### [Your objective]
The output is the lines below from the one with "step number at" through the one with "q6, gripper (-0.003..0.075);", both included, printed exactly and with no other line.

::: Material shown

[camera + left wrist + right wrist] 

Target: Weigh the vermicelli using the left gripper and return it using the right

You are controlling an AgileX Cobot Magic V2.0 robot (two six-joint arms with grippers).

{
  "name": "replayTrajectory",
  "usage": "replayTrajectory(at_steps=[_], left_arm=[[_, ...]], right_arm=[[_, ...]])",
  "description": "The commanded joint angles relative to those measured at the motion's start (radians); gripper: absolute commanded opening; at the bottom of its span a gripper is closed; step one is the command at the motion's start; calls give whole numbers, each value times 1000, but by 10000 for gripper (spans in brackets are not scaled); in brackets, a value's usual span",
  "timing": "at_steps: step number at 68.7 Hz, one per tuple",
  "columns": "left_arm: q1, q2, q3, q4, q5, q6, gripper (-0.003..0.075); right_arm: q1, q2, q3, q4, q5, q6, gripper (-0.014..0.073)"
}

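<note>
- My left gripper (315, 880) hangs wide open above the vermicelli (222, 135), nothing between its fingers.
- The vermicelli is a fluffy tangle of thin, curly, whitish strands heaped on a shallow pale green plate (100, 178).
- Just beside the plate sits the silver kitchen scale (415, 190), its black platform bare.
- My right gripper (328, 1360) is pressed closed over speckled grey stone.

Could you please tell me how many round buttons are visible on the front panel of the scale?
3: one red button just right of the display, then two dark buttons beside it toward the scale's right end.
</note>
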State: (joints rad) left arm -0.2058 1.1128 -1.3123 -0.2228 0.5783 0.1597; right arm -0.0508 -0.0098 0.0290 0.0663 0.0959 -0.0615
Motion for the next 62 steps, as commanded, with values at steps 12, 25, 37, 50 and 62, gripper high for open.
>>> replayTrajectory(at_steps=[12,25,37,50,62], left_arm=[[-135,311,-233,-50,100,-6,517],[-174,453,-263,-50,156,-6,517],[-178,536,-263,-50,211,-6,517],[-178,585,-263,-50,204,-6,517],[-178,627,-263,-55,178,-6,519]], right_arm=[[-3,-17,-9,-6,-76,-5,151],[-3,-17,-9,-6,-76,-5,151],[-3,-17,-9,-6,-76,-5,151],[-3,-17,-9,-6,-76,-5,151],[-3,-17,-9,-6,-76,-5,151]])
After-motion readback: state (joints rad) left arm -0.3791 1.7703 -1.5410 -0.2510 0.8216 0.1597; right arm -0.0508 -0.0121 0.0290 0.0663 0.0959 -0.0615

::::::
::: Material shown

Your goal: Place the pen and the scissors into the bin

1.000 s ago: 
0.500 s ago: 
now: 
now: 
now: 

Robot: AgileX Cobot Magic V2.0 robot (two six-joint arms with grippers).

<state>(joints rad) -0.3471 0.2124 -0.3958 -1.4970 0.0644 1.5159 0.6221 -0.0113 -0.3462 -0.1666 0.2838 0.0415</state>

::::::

### [Output of the exercise]
  "timing": "at_steps: step number at 68.7 Hz, one per tuple",
  "columns": "left_arm: q1, q2, q3, q4, q5, q6, gripper (-0.003..0.075); right_arm: q1, q2, q3, q4, q5, q6, gripper (-0.014..0.073)"

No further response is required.